In an well lit conference room in the middle of a reconditioned mill that the firm of "Davis & Adams Advertising" called "The Factory" the companies best and brightest sat around a desk drinking Fiji Water.
There was Comedy Dave, called that because everyone thought he should go into stand-up; there was Martin and Mark the twins, called that because they went to the same school; and there was Mr Davis, who everyone called The Boss.
"Are you already gentlemen?" The Boss asked, not caring if they were ready. The employees nodded and readied expensive stationery so they could pretend to take notes.
"I have our new assignment. I am not going to lie to you, but this is a big one. It's a very important contract and we have to sell this effectively. There is no budget, that is not a consideration for this project. Our clients have promised to back us one hundred and ten percent with whatever we need.

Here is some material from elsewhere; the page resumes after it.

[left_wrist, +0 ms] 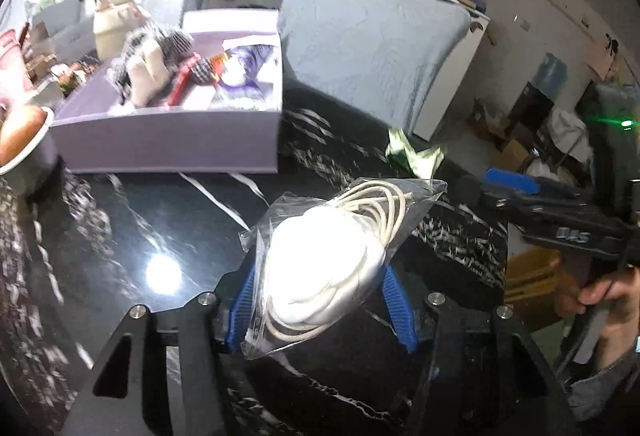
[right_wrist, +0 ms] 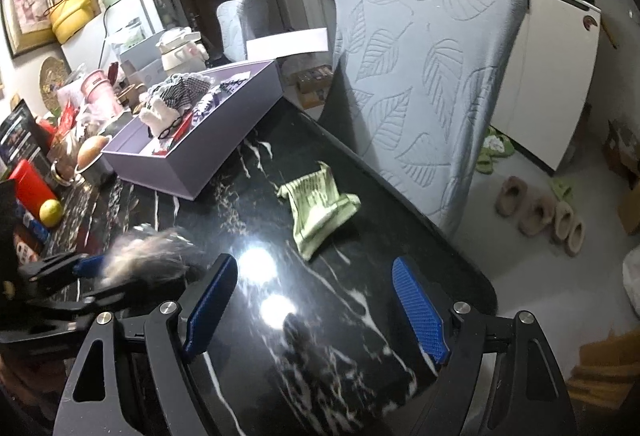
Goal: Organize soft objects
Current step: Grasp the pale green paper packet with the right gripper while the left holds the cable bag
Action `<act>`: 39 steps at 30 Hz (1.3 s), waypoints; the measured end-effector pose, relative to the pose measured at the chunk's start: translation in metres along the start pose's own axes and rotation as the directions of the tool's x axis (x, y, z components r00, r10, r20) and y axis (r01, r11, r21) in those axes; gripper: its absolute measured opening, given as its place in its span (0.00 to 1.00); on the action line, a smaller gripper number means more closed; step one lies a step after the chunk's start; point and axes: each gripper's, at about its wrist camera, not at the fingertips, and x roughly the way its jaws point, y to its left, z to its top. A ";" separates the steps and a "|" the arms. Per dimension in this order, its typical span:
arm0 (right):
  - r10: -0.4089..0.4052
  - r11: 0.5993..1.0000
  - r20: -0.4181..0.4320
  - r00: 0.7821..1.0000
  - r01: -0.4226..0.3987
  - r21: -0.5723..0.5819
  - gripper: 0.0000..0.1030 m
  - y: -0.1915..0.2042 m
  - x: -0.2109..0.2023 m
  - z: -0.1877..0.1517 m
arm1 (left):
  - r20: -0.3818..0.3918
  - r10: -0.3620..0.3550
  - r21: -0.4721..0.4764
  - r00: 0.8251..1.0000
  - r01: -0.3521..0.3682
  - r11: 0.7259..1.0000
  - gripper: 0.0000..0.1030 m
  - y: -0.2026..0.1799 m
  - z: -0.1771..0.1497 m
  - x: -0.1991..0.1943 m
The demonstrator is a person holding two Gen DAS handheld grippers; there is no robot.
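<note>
My left gripper (left_wrist: 318, 292) is shut on a clear plastic bag with a white soft pad and cord (left_wrist: 332, 268), held above the black marble table (left_wrist: 152, 228). It shows blurred in the right wrist view (right_wrist: 148, 256). A lilac box (left_wrist: 168, 140) with a checkered plush toy (left_wrist: 152, 68) and other soft items stands at the back left; it also shows in the right wrist view (right_wrist: 208, 140). A green folded cloth (right_wrist: 320, 204) lies on the table ahead of my right gripper (right_wrist: 316, 308), which is open and empty. The cloth also shows in the left wrist view (left_wrist: 412, 152).
A chair with a light-blue leaf-pattern cover (right_wrist: 432, 84) stands at the table's far edge. Cluttered items, a bowl (right_wrist: 92, 156), a lemon (right_wrist: 51, 213) and a red box (right_wrist: 30, 186) line the left side. Slippers (right_wrist: 540, 212) lie on the floor at right.
</note>
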 end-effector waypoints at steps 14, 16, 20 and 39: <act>-0.048 0.996 -0.035 0.998 0.045 -0.076 0.79 0.005 0.048 0.028 | 0.037 0.056 -0.054 0.998 -0.054 0.997 0.55 0.015 0.029 0.000; -0.052 0.993 -0.037 0.998 0.048 -0.108 0.79 0.007 0.052 0.030 | 0.036 0.062 -0.067 0.997 -0.060 0.996 0.55 0.017 0.031 0.002; -0.067 0.987 -0.047 0.997 0.059 -0.149 0.79 0.008 0.060 0.033 | 0.019 0.071 -0.081 0.997 -0.069 0.994 0.55 0.018 0.033 0.009; -0.061 0.985 -0.037 0.997 0.055 -0.165 0.42 0.005 0.060 0.022 | -0.015 0.081 -0.097 0.997 -0.082 0.992 0.55 0.019 0.028 0.015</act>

"Our client is a large consortium of: biotechnology and big pharmaceutical corporations, computer hardware and software businesses, telecommunications firms. Everything high tech gentlemen. They are pitching this as the last big advertising job in history. They want us to sell the singularity," said The Boss.

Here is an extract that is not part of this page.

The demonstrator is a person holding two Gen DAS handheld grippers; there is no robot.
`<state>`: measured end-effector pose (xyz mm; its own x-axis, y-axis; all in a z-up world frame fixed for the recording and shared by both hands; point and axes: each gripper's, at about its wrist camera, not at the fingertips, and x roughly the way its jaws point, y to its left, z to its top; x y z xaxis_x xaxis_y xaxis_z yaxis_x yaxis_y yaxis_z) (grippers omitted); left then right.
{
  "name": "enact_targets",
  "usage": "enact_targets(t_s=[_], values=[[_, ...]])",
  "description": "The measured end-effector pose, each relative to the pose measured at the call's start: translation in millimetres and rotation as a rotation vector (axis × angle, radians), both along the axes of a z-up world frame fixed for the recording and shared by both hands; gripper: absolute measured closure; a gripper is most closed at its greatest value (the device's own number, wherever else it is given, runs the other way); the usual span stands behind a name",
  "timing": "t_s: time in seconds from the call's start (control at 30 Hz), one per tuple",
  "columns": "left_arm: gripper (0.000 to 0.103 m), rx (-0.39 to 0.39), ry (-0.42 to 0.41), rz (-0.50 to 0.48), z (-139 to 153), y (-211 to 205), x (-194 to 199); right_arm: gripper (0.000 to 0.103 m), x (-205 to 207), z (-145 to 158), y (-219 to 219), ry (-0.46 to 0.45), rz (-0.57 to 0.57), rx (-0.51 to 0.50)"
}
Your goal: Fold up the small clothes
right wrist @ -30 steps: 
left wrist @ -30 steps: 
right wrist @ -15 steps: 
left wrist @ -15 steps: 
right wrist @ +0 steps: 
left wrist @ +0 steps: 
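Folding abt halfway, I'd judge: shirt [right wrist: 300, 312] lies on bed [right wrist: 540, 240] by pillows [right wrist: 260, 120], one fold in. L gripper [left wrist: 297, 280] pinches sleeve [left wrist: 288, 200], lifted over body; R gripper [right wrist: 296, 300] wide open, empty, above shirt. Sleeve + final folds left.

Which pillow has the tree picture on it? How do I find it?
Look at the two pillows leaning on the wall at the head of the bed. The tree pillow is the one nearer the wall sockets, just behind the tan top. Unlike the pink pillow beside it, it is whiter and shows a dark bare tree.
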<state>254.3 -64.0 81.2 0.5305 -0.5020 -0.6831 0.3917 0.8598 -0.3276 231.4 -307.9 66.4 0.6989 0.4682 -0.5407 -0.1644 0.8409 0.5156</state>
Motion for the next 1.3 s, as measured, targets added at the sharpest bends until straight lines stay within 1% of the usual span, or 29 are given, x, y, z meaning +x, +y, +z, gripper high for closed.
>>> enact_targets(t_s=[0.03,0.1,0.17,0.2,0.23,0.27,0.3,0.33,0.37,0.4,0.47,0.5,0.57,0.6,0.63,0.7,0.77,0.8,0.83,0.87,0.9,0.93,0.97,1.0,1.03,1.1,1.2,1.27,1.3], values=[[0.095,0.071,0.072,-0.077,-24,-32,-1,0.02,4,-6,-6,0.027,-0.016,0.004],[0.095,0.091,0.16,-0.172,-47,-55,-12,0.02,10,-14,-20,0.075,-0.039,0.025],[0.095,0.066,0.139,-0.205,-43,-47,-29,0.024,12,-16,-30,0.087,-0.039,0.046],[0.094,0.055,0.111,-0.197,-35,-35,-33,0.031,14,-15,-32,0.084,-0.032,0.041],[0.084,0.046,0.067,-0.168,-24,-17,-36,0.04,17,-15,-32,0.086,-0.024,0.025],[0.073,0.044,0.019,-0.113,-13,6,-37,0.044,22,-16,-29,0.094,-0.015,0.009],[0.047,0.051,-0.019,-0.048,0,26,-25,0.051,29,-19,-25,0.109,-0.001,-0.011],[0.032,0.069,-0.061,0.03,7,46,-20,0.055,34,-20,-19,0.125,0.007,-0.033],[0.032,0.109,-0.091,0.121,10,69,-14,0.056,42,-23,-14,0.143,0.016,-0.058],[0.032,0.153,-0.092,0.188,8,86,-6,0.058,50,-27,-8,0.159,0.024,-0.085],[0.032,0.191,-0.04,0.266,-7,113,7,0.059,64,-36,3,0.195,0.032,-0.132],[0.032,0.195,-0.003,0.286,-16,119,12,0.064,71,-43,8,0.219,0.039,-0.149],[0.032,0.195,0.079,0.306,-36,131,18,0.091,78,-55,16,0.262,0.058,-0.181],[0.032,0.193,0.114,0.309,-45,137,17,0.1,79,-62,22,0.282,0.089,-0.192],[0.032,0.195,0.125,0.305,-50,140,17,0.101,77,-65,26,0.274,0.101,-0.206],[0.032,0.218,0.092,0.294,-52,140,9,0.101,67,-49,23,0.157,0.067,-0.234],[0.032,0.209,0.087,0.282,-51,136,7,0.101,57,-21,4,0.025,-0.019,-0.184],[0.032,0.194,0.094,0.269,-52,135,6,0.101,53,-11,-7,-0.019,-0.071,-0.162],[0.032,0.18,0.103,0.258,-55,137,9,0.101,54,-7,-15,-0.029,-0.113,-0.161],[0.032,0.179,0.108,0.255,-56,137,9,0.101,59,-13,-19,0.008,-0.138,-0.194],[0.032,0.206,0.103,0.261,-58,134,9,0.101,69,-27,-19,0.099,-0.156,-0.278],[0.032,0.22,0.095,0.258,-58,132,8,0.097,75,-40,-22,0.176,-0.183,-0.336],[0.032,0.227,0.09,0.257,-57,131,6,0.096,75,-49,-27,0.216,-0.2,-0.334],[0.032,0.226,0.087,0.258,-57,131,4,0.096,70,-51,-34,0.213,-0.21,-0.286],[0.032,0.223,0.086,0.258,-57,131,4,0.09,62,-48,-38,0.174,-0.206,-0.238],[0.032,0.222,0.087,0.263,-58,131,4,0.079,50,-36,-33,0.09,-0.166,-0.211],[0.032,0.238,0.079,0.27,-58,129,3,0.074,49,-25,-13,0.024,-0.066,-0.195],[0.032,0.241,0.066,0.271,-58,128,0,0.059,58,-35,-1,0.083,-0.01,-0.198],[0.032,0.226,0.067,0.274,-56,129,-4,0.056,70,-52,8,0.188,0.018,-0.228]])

"The what?" said Comedy Dave.
"The singularity. Come on people I thought you were the best and brightest. Didn't you learn anything at your expensive schools?"
"I think I read about it once in a magazine," said Martin. "Isn't that the point where technology and science start to develop so fast that it renders our notion of what it is to be human and the concept of history meaningless?"

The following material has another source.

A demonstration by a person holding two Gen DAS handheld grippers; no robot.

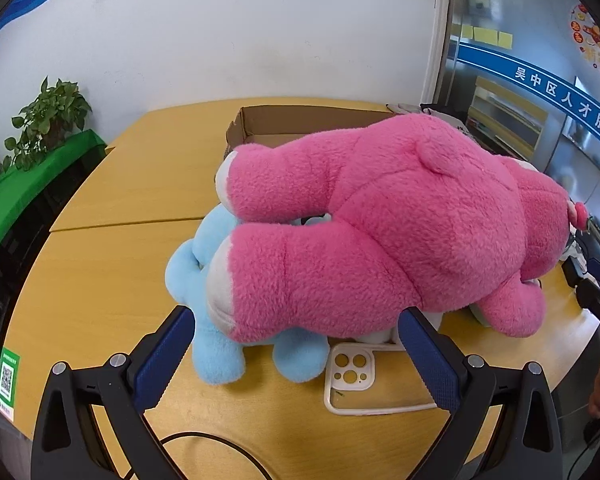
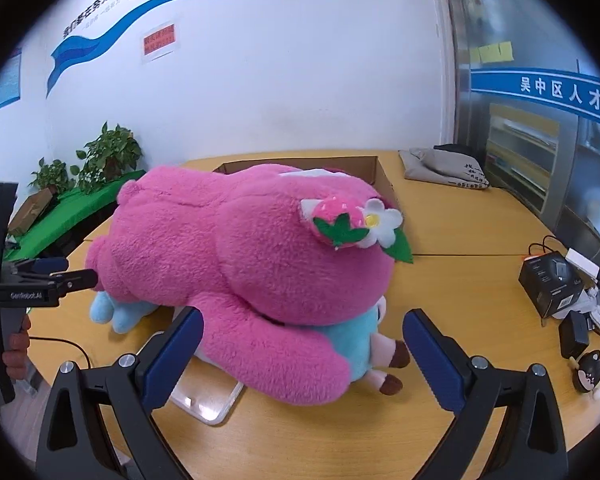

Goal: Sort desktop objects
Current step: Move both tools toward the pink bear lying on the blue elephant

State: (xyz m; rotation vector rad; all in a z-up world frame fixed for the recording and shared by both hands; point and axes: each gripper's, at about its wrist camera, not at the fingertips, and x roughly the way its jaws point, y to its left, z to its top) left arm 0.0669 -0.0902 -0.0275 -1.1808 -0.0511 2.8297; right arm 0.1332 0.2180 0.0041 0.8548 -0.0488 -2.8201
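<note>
The pink bear (image 1: 400, 220) lies face down on the tabletop (image 1: 112, 280), sprawled over a blue plush (image 1: 220, 344) and partly over a clear phone case (image 1: 356, 384). Just behind the bear stands an open cardboard box (image 1: 284, 120); in the left wrist view its inside looks empty, though the bear hides much of it. In the right wrist view the bear's head, with its strawberry and flower trim (image 2: 360, 224), reaches the box's near corner (image 2: 384, 184).

Both pairs of tongs stand wide apart and hold nothing. The left tongs (image 1: 296, 356) bracket the bear's lower leg without touching it; the right tongs (image 2: 304, 360) frame one of its arms and the blue plush's feet.

The sorting looks barely begun: nothing shows in the box, and the toys and case remain heaped together in front of it. To the right of the bear, well apart, sit a black carton (image 2: 552, 284), a charger (image 2: 576, 336), and a small black figurine (image 2: 588, 372); behind the box lies a grey pouch (image 2: 444, 168). The bear is probably first, since it covers the rest.
</note>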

"In a word - yes," said The Boss. "I want you to sell that. Our employers expect it to be coming soon and they need a positive spin on it."
"Well it's the future. We know how to sell the future. We do that all the time; it's easy. All we do is just say that it's the next generation. That it's the new improved model, and we say that it costs less, weighs less, looks better, and lasts longer," said Comedy Dave.
"We can't do that though," Mark pointed out.
"Why not?"
"Because like Martin said we are trying to sell the end of history and anything we say now will be wrong. There will be no flying cars or jetpacks. There will be no teleportation or warp drive. We can't use that approach to sell something when we don't know what shape it is. We aren't science fiction writers. When we make those claims about it being faster, lighter, cheaper, and so on, it normally is those things."
"The man has a point," The Boss said, trying to stay relevant.
"I don't follow you Martin," said Comedy Dave.
"I'm just saying that we've got to sell an idea and not a product. It doesn't have those qualities," said Martin.
"It's like nothing we've had to advertise before. It is almost a political campaign. There is nothing to sell but agreement with an idea. But this is an idea with no slogan and no fixed expiration date. It's existential and we can't sell that," said Mark.
"This isn't going to be easy," said Comedy Dave.
"I didn't say it would be. I'll leave you gents to it. I've got a lunch to get to. I expect to see your first ideas by close of shop," said The Boss, leaving the room.
This is based on my pitch to Texture who runs the website Weaponizer. The pitch was: "The meeting where an advertising company try to workout how to sell the singularity."
Quite frankly I could write a lot based on that one sentence. The humour and the horror of trying to sell and explain such an abstract idea fascinates me. I shall return to this.